Left-sided heart failure (LHF) causes pulmonary hypertension and right-sided heart failure (RHF) as a result of “back pressure”

Pulmonary hypertension and right ventricle (RV) systolic dysfunction occurring with normal left ventricle (LV) systolic function is synonymous with isolated RHF

A single hemodynamic assessment demonstrating a mean pulmonary artery pressure > 25 mm Hg, and a pulmonary capillary wedge pressure (PCWP) < 15 mm Hg is sufficient to diagnose isolated RHF (ie, rule out biventricular heart failure [HF])

Failing to realize that bilateral pleural effusions are virtually pathognomonic for biventricular HF

Failing to realize that left atrial enlargement, with a normal mitral, valve is pathognomonic for LHF

Labeling an edematous patient as euvolemic

Acknowledging that a patient has LHF but deciding that the severity of a symptom or sign (eg, pulmonary hypertension, RV failure, exercise limitation) is out of proportion to the pulmonary capillary wedge pressure (PCWP), LVEDP, or the diagnostic filling abnormality seen on echo, before a trial of euvolemia

Confusing failure to diurese (not achieving a negative fluid balance despite loop diuretic administration) with failure of diuresis (achieving a negative fluid balance that unfortunately does not improve the patient’s condition)

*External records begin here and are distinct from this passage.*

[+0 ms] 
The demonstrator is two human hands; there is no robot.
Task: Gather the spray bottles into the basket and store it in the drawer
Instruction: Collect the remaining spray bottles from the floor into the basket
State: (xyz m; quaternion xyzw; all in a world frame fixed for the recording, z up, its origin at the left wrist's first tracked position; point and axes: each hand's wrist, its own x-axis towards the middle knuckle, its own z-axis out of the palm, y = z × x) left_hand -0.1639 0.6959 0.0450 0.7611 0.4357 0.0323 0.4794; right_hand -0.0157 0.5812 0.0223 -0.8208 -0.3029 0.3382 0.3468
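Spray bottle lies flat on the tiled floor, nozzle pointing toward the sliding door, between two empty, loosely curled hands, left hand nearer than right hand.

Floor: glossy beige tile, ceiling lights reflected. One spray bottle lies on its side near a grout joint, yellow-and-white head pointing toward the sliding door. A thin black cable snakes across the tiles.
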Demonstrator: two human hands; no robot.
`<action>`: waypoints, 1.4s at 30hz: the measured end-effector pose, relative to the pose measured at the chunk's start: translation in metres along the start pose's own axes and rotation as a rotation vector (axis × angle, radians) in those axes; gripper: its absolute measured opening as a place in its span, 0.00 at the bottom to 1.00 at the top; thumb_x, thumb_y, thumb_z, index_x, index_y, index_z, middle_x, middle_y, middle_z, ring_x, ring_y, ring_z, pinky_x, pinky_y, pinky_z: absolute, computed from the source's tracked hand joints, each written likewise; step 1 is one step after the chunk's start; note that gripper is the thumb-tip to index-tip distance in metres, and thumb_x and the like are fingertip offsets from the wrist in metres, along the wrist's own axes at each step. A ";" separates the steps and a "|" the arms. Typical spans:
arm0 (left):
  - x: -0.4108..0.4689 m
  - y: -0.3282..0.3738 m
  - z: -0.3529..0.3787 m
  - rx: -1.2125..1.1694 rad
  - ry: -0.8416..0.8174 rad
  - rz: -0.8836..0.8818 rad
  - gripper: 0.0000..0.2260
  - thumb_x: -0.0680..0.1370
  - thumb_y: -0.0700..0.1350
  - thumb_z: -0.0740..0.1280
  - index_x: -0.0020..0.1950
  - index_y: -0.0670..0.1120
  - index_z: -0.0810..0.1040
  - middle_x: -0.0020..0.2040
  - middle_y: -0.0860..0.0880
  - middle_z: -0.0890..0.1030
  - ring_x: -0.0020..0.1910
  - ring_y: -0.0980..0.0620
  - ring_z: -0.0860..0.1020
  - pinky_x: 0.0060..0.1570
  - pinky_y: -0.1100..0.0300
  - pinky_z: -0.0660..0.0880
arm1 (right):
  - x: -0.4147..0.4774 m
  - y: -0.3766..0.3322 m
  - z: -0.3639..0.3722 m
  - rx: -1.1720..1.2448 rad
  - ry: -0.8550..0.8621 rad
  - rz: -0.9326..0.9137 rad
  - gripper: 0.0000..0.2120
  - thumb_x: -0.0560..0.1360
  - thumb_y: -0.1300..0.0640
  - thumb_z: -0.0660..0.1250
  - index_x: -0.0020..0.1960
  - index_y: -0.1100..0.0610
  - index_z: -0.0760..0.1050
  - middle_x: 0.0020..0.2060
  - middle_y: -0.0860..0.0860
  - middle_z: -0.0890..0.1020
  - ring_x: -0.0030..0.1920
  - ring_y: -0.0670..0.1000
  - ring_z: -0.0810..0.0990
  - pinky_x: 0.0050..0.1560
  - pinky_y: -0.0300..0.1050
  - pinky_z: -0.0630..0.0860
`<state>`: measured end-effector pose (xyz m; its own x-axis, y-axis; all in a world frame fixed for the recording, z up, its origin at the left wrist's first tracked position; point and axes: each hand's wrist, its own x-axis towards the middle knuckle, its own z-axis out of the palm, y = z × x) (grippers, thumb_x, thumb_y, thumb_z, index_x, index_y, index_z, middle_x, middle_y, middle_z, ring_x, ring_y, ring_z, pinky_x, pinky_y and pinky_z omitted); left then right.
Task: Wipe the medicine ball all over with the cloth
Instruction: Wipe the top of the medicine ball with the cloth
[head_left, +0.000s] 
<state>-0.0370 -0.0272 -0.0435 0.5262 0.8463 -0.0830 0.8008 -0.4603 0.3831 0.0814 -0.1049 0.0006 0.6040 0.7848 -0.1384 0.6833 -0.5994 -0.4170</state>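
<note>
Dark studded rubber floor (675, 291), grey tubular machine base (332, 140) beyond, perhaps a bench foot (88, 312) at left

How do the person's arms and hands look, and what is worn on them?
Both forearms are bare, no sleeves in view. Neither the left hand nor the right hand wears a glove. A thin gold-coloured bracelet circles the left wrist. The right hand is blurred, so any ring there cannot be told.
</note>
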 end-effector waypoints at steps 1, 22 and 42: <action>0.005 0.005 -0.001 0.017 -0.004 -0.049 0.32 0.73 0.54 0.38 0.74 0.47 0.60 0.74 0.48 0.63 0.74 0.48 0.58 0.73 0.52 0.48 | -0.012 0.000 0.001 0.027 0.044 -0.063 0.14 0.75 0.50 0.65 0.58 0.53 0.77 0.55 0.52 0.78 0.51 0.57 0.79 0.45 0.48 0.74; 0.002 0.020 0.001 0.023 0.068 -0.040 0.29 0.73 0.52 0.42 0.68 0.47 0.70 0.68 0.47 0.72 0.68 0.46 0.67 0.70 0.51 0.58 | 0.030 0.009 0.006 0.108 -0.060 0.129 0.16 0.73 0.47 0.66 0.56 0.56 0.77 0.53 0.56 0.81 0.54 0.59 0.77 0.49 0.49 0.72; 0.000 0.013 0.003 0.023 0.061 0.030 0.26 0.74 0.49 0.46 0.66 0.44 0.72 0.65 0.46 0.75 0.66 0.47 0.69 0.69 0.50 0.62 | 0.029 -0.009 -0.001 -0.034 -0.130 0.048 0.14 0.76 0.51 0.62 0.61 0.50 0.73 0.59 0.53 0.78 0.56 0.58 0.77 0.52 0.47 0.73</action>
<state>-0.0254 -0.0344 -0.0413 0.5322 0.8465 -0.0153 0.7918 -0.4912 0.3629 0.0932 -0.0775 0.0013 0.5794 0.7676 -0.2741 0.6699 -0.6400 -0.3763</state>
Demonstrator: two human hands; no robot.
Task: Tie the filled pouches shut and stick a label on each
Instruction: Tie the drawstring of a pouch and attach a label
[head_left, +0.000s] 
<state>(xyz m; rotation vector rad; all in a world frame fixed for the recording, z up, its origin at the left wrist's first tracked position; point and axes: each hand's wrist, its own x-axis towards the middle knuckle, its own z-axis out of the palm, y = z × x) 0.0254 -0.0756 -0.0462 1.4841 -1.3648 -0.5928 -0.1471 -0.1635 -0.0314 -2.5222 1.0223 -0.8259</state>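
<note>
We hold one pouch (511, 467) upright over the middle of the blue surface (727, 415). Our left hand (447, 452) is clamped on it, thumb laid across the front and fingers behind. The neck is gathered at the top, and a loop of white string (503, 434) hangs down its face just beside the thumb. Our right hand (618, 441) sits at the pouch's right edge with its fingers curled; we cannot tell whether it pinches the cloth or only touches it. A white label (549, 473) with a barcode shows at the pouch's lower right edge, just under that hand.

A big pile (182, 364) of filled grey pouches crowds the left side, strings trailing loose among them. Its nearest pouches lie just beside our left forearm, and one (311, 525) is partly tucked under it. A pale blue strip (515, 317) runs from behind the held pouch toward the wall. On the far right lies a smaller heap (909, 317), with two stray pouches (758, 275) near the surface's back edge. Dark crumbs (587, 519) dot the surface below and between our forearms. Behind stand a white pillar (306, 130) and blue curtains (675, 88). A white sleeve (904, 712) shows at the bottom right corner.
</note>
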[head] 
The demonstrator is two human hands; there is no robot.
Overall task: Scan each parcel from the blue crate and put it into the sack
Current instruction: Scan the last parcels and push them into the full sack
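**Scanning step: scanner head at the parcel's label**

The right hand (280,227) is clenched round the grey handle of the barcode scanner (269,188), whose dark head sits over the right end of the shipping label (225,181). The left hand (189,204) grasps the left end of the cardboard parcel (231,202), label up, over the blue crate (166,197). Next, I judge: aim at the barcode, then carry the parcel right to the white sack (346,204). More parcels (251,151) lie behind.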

Equating renal and serum indices that suggest “prerenal” azotemia (eg, Na ⁺ -avid urine, blood urea nitrogen (BUN)/creatinine (CR) > 20) with intravascular volume depletion (forgetting they are also produced by cardiorenal physiology) and volume overload

Considering pulmonary vasodilatior therapy for a patient with LHF because the RV failure is “out of proportion” to the degree of LV failure

Diagnosing acute respiratory distress syndrome (ARDS) (which requires “no evidence of pulmonary venous hypertension”) in a patient with bilateral pleural effusions

It is the job of the pulmonologist to evaluate and manage unexplained pulmonary hypertension, RHF, and exercise limitation

• •
  

  Unexplained means not obvious from pulmonary function tests (PFTS) and/or echocardiogram

The most common cause of unexplained pulmonary hypertension, RHF, and exercise limitation is “occult left heart failure”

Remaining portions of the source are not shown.